■ TASK DETAILS
Pick every line from the data below that contains the string "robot" and copy it.

■ RECORDS SHOWN
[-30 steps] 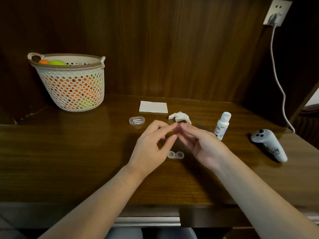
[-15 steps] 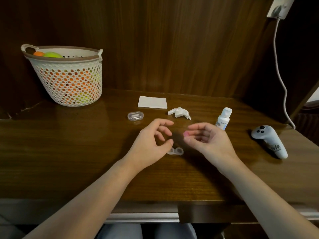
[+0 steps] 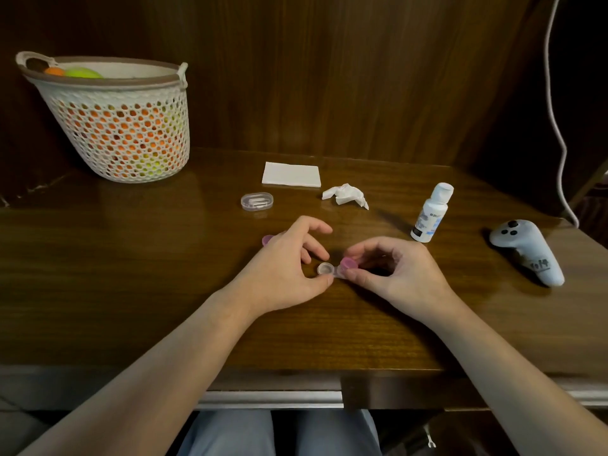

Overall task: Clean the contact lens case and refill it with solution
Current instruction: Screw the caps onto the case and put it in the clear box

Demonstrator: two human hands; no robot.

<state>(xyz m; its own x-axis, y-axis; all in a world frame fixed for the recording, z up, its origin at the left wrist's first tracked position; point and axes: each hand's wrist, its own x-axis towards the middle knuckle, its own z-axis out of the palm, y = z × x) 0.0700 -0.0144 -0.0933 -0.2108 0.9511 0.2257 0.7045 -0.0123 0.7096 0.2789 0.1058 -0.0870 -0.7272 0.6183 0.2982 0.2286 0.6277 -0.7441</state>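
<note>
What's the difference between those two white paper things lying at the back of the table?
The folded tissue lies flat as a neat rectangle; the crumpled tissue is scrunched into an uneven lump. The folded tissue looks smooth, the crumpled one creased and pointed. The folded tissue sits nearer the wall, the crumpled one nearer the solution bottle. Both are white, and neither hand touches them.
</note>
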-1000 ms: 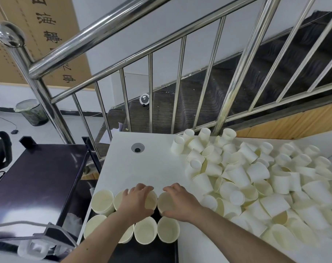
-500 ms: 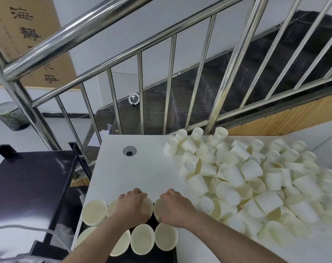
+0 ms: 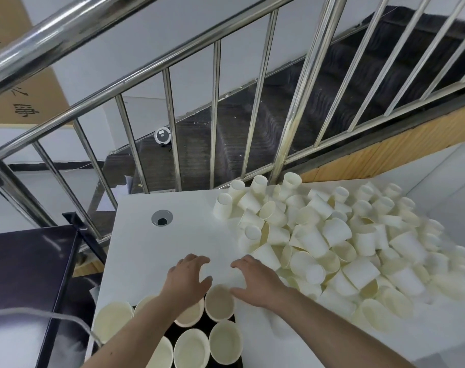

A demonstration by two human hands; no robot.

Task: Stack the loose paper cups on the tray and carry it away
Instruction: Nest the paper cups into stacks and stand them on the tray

■ THE ANSWER
Demonstrator: two human hands; no robot.
A demonstration by two human hands; no robot.

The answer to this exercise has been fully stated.